|  |
Vodafone Follows 02 in Endorsing SDC Java DRM

Secure Digital Container AG (SDC) has today announced that Vodafone D2, an affiliate of the world's largest mobile telecommunications network company, has chosen SDC's Java Digital Rights Management (DRM) technology to power its new Music over Mobile service in Germany. The service, announced today at CeBIT and due to be launched in July 2004, marks Vodafone's first entrance into the full length music track download arena, and follows the successful launch of the SDC-powered Music over Mobile service from O2 in November 2003. A first prototype of the service will be shown on the Vodafone D2 booth at CeBIT (close to hall 25). The German music offer will service Vodafone's estimated 25 million German customers.
The carrier's full length, over the air, music track download service will enable customers to select, retrieve and store the latest chart hits to their mobile phone. Complementing the Vodafone live!
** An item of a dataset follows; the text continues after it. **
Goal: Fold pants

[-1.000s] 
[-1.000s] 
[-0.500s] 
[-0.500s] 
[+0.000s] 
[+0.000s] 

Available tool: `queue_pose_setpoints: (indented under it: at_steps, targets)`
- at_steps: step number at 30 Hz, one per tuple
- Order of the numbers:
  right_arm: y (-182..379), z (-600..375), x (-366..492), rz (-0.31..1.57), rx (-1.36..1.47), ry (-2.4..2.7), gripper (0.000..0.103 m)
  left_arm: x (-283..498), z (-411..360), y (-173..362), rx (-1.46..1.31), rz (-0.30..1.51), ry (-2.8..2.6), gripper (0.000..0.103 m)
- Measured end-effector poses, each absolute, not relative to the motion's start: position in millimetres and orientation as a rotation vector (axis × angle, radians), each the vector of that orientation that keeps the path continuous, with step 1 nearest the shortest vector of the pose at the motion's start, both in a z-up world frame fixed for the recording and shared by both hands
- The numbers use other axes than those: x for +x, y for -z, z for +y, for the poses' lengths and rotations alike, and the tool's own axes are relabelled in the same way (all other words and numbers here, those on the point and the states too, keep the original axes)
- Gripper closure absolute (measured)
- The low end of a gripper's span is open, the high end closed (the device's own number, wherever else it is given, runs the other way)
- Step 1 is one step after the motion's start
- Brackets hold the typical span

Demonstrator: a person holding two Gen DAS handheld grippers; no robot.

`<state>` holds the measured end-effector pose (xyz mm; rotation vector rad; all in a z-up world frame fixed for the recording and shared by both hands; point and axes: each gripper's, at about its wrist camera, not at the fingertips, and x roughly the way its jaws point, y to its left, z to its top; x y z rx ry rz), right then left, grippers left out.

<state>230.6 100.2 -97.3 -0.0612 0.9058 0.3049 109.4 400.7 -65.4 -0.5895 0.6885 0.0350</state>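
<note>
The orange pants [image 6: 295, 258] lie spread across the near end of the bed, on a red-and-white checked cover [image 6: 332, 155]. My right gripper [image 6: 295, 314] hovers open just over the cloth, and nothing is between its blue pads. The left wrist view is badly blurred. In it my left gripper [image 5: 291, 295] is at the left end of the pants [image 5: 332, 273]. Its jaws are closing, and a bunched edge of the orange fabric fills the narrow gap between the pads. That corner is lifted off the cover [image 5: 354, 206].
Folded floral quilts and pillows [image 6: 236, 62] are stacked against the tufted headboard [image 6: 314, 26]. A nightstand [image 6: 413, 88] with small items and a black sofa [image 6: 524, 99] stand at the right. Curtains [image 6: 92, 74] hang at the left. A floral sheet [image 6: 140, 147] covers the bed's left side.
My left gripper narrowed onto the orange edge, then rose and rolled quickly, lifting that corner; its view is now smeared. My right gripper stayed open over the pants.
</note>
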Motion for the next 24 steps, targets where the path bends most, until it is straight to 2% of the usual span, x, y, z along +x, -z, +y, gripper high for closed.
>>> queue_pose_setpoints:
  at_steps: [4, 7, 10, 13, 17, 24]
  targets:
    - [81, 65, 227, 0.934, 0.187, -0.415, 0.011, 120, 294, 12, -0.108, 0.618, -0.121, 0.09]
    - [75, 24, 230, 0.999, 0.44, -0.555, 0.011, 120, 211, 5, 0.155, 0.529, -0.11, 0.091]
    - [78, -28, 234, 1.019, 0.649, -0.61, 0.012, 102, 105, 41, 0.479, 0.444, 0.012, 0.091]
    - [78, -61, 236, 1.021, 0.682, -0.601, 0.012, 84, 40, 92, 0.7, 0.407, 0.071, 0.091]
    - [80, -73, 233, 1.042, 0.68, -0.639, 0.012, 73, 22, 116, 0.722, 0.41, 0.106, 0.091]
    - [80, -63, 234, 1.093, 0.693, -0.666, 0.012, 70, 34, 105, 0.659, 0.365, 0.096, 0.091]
Service, an easy-to-use consumer service, bringing customers a world of colour, sound and pictures, launched in October 2002, Vodafone's Music over Mobile download service marks the company's next step on the road to providing its customers with the most complete mobile experience currently available. Vodafone D2 will base its music delivery service on French company Musiwave's retail system. Musiwave will provide both the retail infrastructure and the player, with SDC providing its Java DRM technology to give a complete solution. The Siemens SX1 mobile phone, a Symbian Series 60 device, will be one of the first devices Vodafone will enable to use the Music service.
The Vodafone D2 decision marks a further delivery on SDC's stated development roadmap, outlined at the 2004 3GSM world congress in Cannes. The SDC roadmap outlines a clear pathway of mobile and fixed network device implementation supporting SDC Java DRM, to enable the mobile mass market for secure content distribution throughout 2004 and beyond. Through its unique DRM architecture, SDC makes full DRM-protected mobile rich media content distribution a reality today, including legal copying to multiple devices, and super-distribution of full-length music tracks over mobile and broadband networks. Vodafone D2, Musiwave and SDC also uses the AAC+ codec for the new service which enables full length mobile music tracks to be delivered in very small file sizes (as small as 700KB). This enables consumers to maximise the potential of their devices storage, with the maximum number of music tracks able to be downloaded with no degradation in quality.
Michael Bornhäusser, CEO of SDC, commented "SDC is committed to driving easy, transparent and secure rich media content distribution over fixed and mobile networks. We believe that, only by working with content providers to address key concerns such as superdistribution and multi-device and operating system portability across various codecs, will rich media content distribution become a viable revenue stream for the mobile value chain. This announcement with Vodafone marks a further step to supporting our vision of real musical download today, making rich media content distribution a reality for consumers across the world. We are delighted that Vodafone has chosen SDC as the DRM technology to deliver its service now, and we are sure, that the service will be a great success in the German market for Vodafone D2."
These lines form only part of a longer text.